She was no longer free, she realized.
She was a prisoner in her own room in her own house. More than any slave the Camerons had ever owned, she was a prisoner here. The slaves were allowed to earn their freedom if they chose. She would not have that luxury.
Cassidy said no more to her, but set the tray down upon the table. Jack and Cato, in the red, white, and green Cameron livery, came with water, and the bath was dragged out. She waited until the hip bath was halfway filled with the steaming water and then thanked the men. Her fight was not with them.
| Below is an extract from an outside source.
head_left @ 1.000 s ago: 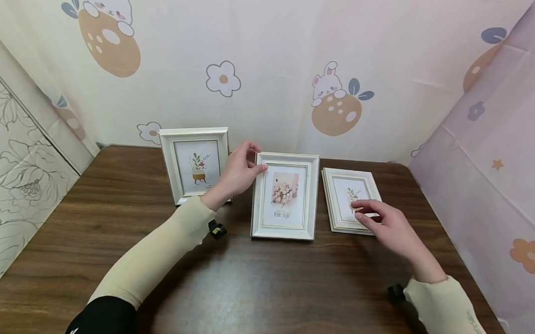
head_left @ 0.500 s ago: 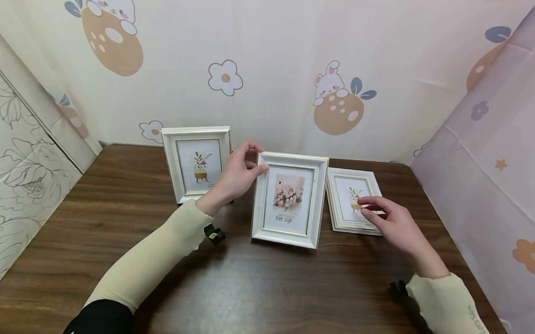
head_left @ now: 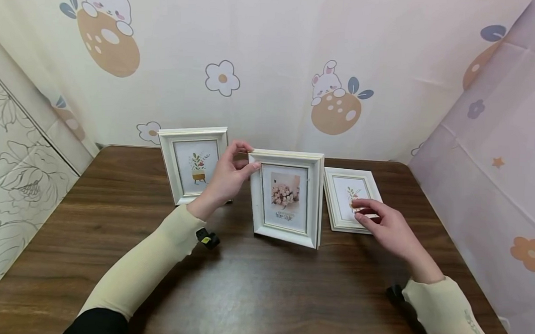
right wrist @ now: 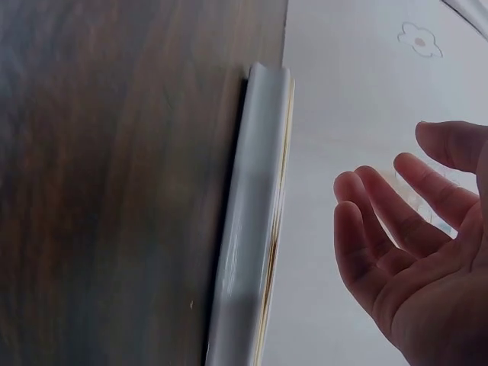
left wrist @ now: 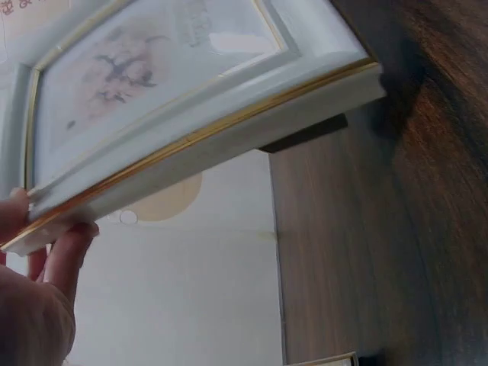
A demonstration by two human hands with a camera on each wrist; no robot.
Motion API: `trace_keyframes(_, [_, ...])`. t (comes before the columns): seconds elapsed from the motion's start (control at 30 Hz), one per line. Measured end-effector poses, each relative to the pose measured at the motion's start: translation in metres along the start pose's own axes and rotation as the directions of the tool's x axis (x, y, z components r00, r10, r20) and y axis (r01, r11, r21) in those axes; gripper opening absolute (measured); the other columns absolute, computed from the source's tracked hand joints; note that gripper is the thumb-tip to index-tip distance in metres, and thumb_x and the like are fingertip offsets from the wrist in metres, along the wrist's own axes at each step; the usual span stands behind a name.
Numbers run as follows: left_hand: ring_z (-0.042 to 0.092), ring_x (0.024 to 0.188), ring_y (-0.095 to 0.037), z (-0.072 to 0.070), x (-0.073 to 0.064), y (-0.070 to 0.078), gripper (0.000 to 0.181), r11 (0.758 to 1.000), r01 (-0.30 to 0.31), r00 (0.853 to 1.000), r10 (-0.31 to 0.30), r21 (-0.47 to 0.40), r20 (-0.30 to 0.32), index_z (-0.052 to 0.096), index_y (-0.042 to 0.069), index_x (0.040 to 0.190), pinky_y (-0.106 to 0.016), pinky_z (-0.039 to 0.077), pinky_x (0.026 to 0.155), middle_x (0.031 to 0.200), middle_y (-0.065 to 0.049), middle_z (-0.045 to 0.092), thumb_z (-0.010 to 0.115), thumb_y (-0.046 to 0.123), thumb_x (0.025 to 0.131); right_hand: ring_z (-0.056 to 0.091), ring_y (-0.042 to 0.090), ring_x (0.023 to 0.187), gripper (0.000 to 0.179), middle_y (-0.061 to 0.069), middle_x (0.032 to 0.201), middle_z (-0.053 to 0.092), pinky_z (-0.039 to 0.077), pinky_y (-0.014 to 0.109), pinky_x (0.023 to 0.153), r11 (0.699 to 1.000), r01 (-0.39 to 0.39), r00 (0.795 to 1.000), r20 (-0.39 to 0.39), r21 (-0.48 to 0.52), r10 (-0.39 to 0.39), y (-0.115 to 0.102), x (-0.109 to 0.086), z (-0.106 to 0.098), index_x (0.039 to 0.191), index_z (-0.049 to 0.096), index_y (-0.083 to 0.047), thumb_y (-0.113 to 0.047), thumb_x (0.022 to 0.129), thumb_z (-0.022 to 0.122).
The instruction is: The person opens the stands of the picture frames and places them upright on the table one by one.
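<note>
while handheld, frame (head_left: 287, 236) with bouquet print (head_left: 285, 193)

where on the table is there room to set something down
Widest: the front of the table, between the left sleeve and right sleeve. Also bare: left of the left frame. Crowded: from there to the flat frame, the left hand gripping the middle frame between, the right hand close by.

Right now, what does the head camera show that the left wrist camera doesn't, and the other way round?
Only the head view: the right hand and the flat-lying plant-print frame. Only the left wrist view: a dark piece jutting from behind the flower-print frame. Both: the left hand pinching that frame, the wooden table and the pale backdrop.
</note>
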State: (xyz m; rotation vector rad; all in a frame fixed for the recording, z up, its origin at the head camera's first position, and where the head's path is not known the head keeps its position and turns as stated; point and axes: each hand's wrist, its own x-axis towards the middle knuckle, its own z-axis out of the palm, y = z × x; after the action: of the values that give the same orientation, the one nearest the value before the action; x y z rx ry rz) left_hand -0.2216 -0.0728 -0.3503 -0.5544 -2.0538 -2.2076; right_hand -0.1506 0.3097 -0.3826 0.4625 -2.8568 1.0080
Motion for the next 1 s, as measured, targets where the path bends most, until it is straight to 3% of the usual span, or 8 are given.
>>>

Margaret might well call her a Tory
bitch, but perhaps the others understood that life was far more complex than any neat little label.
“Where is Lord Cameron?” she asked Cassidy.
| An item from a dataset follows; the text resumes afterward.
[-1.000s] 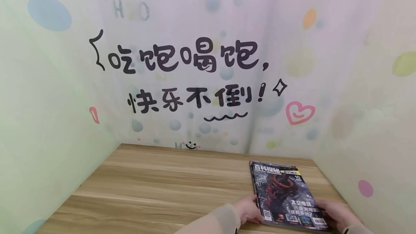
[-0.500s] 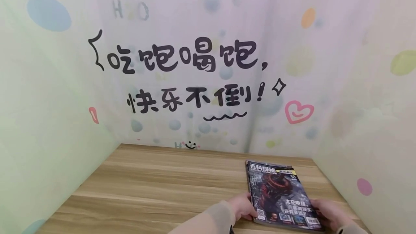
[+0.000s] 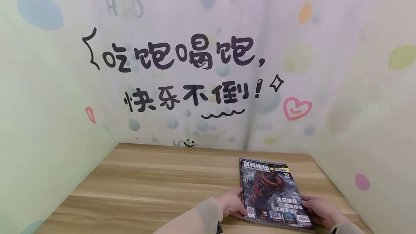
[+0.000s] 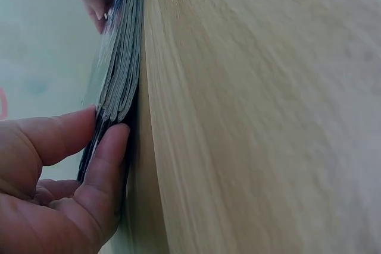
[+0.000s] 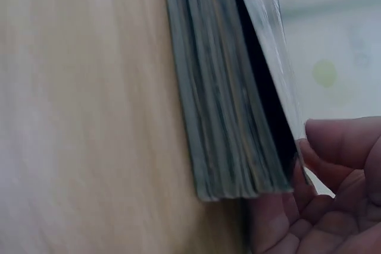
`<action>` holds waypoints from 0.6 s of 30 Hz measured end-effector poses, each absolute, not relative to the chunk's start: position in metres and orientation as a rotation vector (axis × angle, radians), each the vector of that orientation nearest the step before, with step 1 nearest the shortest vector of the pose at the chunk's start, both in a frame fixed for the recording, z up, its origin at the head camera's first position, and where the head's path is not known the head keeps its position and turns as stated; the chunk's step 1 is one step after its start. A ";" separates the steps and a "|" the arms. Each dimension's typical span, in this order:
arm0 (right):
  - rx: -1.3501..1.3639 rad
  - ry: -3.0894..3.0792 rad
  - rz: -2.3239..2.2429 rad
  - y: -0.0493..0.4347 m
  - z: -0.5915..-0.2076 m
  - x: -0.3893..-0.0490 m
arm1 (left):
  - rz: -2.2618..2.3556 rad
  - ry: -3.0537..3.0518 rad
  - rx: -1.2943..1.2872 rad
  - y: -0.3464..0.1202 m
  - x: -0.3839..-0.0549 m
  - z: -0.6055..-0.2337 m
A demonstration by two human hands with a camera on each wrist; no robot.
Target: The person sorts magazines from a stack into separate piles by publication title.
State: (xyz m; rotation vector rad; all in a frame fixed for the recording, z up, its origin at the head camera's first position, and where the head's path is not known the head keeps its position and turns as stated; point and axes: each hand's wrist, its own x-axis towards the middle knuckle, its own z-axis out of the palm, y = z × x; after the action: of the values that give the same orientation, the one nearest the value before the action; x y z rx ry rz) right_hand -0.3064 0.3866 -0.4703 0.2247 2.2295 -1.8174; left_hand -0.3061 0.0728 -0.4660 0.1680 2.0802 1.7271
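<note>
A stack of magazines lies face up on the right part of the table in the head view, its dark top cover showing a red machine and white Chinese lettering. My left hand grips its left side near the front corner. In the left wrist view, the thumb and a finger of that left hand pinch the folded spines. On the opposite side, my right hand holds the right edge. The right wrist view shows the right hand at the corner, with the top magazine parted from the page edges below.
The wood-grain table extends left of the stack. A printed curtain wall with black lettering closes off the back, and pale side walls stand left and right of the table.
The magazine stack has slid a little to the left across the table, both hands moving along with it. The head view has also shifted slightly.
</note>
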 end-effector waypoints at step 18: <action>0.324 2.315 -1.797 0.324 -0.465 -0.292 | 1.723 2.052 0.198 0.011 -0.295 -0.465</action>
State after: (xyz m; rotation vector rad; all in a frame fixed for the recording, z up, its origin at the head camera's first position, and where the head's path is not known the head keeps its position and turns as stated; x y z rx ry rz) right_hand -0.2923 0.3239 -0.4655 0.3237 2.3152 -1.7968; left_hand -0.2951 0.0113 -0.4648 0.1982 2.0516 1.7228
“Involved with affairs, milady. They plan to follow on the heels of Lord Dunmore and see that he is pushed from our coast once and for all.”
Affairs … so he might not come back to her at all. She might spend day after day in this room, awaiting her sentence. She cleared her throat. “Is he … is he coming back, do you know? Or am I perhaps to be turned over to some Continental official?”
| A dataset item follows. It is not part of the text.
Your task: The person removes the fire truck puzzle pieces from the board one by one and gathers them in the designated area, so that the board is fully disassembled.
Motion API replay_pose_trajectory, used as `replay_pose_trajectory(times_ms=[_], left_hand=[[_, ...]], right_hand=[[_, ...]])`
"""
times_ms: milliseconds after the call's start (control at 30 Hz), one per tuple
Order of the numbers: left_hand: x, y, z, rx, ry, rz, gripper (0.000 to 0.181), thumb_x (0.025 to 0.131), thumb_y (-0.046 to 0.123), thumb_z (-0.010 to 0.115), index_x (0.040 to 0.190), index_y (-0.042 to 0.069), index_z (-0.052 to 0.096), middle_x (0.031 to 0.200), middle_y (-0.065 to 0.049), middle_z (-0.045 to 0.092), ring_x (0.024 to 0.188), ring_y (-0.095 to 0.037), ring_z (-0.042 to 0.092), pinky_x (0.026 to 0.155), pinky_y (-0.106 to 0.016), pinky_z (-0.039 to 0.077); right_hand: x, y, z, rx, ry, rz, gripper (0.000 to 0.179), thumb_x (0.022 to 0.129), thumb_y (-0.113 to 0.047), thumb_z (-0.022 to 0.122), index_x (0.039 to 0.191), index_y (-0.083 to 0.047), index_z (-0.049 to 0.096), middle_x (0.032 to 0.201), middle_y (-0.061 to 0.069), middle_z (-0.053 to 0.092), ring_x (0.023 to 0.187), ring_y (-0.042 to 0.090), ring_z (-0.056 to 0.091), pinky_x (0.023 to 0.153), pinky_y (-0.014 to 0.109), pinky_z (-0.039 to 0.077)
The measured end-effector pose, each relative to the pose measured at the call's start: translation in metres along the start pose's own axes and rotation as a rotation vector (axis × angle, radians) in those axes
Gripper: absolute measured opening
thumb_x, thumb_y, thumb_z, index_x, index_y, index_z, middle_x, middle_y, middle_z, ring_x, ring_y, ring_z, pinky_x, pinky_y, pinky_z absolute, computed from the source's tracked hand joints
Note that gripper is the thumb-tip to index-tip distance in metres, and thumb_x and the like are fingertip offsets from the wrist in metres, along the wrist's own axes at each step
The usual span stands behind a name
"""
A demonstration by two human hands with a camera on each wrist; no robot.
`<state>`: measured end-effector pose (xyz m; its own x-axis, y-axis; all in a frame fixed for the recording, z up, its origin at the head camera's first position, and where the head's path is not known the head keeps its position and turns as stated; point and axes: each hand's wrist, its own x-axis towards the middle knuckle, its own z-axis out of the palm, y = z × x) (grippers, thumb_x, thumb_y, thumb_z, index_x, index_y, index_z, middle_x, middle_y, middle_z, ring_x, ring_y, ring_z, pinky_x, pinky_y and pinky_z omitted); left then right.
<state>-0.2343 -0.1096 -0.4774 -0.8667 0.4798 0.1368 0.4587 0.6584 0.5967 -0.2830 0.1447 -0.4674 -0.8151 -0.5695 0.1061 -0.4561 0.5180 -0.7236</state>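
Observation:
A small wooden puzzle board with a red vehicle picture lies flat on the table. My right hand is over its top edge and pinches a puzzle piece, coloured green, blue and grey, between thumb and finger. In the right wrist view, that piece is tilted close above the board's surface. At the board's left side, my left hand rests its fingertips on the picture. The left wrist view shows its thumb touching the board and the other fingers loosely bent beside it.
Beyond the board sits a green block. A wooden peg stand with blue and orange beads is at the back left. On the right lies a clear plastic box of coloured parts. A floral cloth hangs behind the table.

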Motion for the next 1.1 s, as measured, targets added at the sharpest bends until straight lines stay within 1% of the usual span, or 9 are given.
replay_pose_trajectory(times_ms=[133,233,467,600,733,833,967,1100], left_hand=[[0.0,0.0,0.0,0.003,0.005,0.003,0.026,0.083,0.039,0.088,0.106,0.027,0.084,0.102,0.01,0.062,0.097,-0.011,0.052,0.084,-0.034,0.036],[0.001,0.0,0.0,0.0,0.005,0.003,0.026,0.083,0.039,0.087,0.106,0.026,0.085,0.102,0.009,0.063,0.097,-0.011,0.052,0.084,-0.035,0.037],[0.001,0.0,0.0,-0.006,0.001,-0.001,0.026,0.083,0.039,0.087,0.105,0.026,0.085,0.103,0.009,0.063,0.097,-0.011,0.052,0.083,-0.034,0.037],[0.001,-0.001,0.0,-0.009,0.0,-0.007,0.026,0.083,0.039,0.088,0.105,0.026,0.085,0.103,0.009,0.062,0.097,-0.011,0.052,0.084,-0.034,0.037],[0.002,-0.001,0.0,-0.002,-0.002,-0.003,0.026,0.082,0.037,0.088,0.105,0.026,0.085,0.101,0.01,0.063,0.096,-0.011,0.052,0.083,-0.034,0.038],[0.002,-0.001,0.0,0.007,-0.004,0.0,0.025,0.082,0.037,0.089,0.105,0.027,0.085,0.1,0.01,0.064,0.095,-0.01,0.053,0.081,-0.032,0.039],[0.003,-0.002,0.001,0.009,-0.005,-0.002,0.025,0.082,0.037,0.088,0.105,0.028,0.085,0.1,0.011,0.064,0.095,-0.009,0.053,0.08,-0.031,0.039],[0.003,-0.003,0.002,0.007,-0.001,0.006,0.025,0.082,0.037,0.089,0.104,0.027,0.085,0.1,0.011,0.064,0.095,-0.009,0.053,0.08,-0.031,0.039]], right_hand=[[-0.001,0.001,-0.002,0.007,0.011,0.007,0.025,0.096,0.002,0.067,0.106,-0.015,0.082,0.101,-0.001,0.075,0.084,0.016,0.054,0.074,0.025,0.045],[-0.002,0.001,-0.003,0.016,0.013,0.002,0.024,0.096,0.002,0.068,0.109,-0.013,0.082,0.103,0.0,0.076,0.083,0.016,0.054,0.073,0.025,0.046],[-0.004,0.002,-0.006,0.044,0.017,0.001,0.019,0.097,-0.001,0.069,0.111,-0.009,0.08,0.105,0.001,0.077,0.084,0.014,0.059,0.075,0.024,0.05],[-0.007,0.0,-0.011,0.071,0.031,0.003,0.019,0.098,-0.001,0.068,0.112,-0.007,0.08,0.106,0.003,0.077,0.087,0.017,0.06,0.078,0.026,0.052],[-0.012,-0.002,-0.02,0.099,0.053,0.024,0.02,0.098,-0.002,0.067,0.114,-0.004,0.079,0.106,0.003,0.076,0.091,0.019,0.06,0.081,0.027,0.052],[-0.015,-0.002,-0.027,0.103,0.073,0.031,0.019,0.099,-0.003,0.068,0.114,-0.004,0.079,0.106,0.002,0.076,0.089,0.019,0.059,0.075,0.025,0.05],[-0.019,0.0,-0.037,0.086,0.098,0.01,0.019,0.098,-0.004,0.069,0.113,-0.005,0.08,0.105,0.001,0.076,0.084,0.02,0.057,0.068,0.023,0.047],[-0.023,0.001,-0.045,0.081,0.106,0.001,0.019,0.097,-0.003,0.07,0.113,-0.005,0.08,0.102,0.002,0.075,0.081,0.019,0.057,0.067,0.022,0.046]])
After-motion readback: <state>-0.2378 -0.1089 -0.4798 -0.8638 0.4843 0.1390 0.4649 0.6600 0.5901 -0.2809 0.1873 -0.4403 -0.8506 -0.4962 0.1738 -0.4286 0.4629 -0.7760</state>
“Oh, no. Lord Cameron will come.”
His words were not reassuring.
She wished that she
had
been dragged before some Continental court. Any man would deal with her more gently than her husband, she thought.
“May I see Danielle?”
“I am sorry, milady.”
“Is she all right?”
“Yes, she is well.”
Cassidy bowed to her and left with the others. The door closed. She heard a key twist, locking her in, and she sank down at the table and tried to eat. The food was delicious but she had no appetite so she sipped wine and stared at the darkness beyond the windows.
At length she realized that the bath water was growing cold and that the charred smell of her clothing and hair was distasteful. Glancing at the door, she felt her numbness leaving her as she wondered if her husband would return.
He could be gone for days, she reminded herself.
She finished the wine for courage, then shed her rich gown, hose, corset, and petticoats and stepped into the water. The warmth was delicious. She sank beneath the water to soak her hair, and scrubbed it thoroughly, as she scrubbed her flesh.
She could not wash away her fear or her thoughts. What would Eric think if he knew that she had bargained with Robert Tarryton to save the house? He would not believe
it, or worse. He would think that she had sought to leave with Tarryton.
The evening was cool. Rising from the tub, Amanda folded a huge linen towel about herself and shivered, wishing that she had asked Cassidy for a fire. She walked to the window and pulled back the drapes. Down the slope by the docks she could see tremendous activity. Half the militia was camped out on their property, so it seemed.
God, give me courage! she prayed. And if you cannot, please let me disappear into the floorboards.
God did not answer her prayer.
She started, hearing a sound, and whirled around. Eric was there. He had come, opening the door in silence, standing there now in silence, watching her. Their eyes met. He turned and closed and locked the door, then leaned against it, his eyes fixed on hers once again. His tone was soft, its menace unmistakable.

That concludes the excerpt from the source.